Hi SME,
In the attachment, I have a dataset where column C (Value) has a bunch of string with embedded digits. All my rows have embedded digits at the end except rows 155 and 156 where the numbers are embedded in between the pipes ("|").
This is the RegEx that I used to peel the number at the end: (\d+$). How can I modify this so that any rows such 3 or 4 would pick up 1.000000 in the RegEx output and for rows 155/156, would yield the numbers embedded in between the pipes (196266 and 1.000000, respectively)? I've fixed the problem using the Formula tool right after the RegEx too. I would like to see if it's possible to avert the Formula tool in this case with the right RegEx script.
Thanks,
kwl
Solved! Go to Solution.
The following RegEx seems to mostly work: (-?\d+(\.\d+)?)
However, I need to modify this to do two things: one, to ignore the "-" in front of any number and two, to add a period for anything that has 6 digits.

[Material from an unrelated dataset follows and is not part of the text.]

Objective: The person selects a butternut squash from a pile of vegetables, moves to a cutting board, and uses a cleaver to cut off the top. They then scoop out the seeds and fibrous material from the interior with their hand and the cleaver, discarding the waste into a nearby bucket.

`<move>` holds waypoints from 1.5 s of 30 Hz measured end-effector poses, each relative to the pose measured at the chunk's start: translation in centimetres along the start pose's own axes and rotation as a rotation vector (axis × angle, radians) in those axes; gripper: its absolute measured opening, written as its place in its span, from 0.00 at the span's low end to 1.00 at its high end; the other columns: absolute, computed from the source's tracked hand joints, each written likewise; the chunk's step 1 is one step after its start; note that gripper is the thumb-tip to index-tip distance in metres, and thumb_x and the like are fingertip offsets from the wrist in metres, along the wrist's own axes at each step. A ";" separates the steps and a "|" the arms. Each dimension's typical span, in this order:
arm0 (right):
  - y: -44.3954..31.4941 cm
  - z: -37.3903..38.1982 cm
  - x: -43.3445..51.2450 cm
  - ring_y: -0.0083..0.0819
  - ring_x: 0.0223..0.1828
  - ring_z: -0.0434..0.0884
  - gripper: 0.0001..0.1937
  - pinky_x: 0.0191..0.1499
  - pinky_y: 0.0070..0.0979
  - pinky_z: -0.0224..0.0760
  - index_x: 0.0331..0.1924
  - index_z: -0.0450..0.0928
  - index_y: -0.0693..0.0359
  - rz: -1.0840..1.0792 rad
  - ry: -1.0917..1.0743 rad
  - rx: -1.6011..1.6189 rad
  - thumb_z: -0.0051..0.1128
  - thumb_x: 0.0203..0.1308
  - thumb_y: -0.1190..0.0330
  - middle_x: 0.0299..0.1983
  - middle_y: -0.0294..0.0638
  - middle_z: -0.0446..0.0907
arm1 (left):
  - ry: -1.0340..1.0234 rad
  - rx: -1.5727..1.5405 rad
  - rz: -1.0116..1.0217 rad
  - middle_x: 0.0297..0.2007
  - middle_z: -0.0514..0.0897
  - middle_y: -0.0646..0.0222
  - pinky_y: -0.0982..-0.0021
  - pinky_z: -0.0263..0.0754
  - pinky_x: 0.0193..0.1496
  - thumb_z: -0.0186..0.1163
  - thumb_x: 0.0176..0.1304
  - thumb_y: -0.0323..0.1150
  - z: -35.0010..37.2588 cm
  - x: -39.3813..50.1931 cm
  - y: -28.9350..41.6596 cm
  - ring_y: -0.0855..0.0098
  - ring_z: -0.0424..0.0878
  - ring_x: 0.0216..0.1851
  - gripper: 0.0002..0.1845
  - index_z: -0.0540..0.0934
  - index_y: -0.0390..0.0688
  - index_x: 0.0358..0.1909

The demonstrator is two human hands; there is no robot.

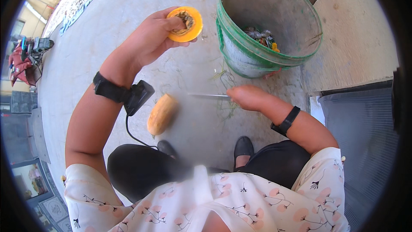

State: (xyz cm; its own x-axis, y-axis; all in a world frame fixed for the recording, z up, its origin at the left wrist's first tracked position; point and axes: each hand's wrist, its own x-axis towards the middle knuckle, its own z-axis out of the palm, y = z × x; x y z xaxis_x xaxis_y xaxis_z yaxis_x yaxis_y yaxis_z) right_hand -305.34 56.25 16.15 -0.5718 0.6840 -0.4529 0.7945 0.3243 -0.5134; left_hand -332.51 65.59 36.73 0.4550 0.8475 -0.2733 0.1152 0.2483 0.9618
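Raised at the upper middle, my left hand (157,33) grips a cut piece of orange squash (194,29). Its cut face is turned up, and my thumb lies in the fibrous seed hollow. My right hand (246,97) is closed around the handle of a knife (207,95), with the thin blade pointing left; the handle itself is hidden by my fingers. Between my left forearm and the knife, a tan elongated squash (162,115) lies on the concrete floor (199,122), near my left shoe.
A large green-rimmed bucket (269,58) stands ahead to the right, with scraps (262,37) at its bottom. Beside it is a wall (357,32). Grass bits (227,79) litter the floor. A blue sheet (72,19) covered with pale pieces lies far left, and a parked vehicle (29,58) stands there.
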 end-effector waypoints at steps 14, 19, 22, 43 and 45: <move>-0.6 0.0 0.0 0.57 0.41 0.81 0.07 0.41 0.50 0.72 0.39 0.73 0.63 -0.150 -0.016 -0.079 0.54 0.65 0.67 0.34 0.53 0.81 | 0.002 -0.051 0.002 0.51 0.82 0.54 0.69 0.82 0.53 0.50 0.71 0.27 5.9 1.6 -0.1 0.62 0.86 0.48 0.19 0.70 0.32 0.61; -1.0 -0.1 -0.1 0.56 0.40 0.81 0.06 0.40 0.49 0.72 0.39 0.74 0.62 -0.161 -0.027 -0.076 0.53 0.64 0.69 0.34 0.53 0.81 | -0.089 -0.262 -0.013 0.54 0.79 0.51 0.66 0.78 0.61 0.51 0.71 0.31 6.5 3.3 0.3 0.59 0.82 0.55 0.22 0.68 0.29 0.61; -1.1 -0.2 -0.2 0.56 0.40 0.81 0.06 0.40 0.49 0.72 0.40 0.74 0.62 -0.150 -0.030 -0.071 0.52 0.64 0.70 0.35 0.53 0.81 | -0.173 -0.188 0.075 0.55 0.77 0.48 0.65 0.74 0.65 0.50 0.72 0.32 6.8 3.8 0.8 0.56 0.79 0.59 0.23 0.66 0.27 0.62; 0.4 2.1 2.5 0.62 0.40 0.77 0.06 0.41 0.50 0.69 0.38 0.71 0.66 -0.128 0.151 0.045 0.54 0.64 0.72 0.33 0.59 0.78 | 0.455 0.651 -0.034 0.52 0.83 0.59 0.63 0.75 0.59 0.60 0.68 0.36 -0.6 -3.1 -18.4 0.62 0.81 0.54 0.19 0.76 0.39 0.57; 0.5 2.2 2.7 0.63 0.38 0.76 0.07 0.40 0.49 0.67 0.37 0.70 0.67 -0.116 0.180 0.102 0.54 0.64 0.72 0.32 0.60 0.76 | 0.450 0.711 -0.128 0.55 0.81 0.58 0.62 0.72 0.63 0.62 0.66 0.37 -0.4 -5.6 -22.3 0.59 0.79 0.57 0.21 0.76 0.41 0.59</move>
State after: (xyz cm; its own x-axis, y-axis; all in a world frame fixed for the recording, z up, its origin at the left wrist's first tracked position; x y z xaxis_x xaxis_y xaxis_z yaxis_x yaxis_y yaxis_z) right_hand -306.94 56.79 13.10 -0.6055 0.7542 -0.2540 0.6956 0.3465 -0.6294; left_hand -337.99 55.53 16.85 0.0234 0.9763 -0.2153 0.7378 0.1284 0.6627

I can certainly use the Cleansing tool to get rid of any characters and the Formula tool to add a period in front of any 6 digits, but I would like to see if this can be done in RegEx. Appreciate your help. Thank you!
I'm not sure that you can use The RegEx Tool to dynamically add a period in some cases. You could opt for REGEX_Replace in a Formula Tool to cut down on tool usage:
First expression: REGEX_Replace([Value],"^.*?-?(\d*\.?\d{2,})(?:[^0-9].*$|$)", "$1")
Second: IIF(Length([Regex_Out])=6,"."+[Regex_Out],[Regex_Out])
Hope this helps and Happy Solving!
@knnwndlm one way of doing this
@CoG / @binuacs - I have a similar kind of problem that I'm trying to figure out the best approach. I have column C with a string that has all kinds of gibberish with amounts that I want to peel out. One way to do is to use the Filter tool to get rid of anything that has the word "cost" in it and the Text to Columns tool to get the number. Is there a RegEx approach that might be better?
Thanks,
kwl
@knnwndlm here you go
Regex explanation
--------------------
.*: Matches any characters before the monetary value.
(\$[0-9,]*\.?[0-9]{0,2}): Captures a monetary value (a dollar sign followed by digits, optional commas, optional decimal point, and optional cents).
\s?: Matches an optional whitespace character following the monetary value.
.*: Matches any characters after the monetary value.
explanation of the first regex (?:\|(-?\d*\.?\d+)|\.\s*(-?\d*\.?\d+)|\s(-?\d*\.?\d+))
(?: ... ): This is a non-capturing group that contains three alternatives separated by | (pipe character, dot with optional whitespace, and whitespace).
\|(-?\d*\.?\d+): Matches a numerical value following a pipe character and captures it.
\.\s*(-?\d*\.?\d+): Matches a numerical value following a dot and optional whitespace characters, and captures it.
\s(-?\d*\.?\d+): Matches a numerical value following a whitespace character and captures it.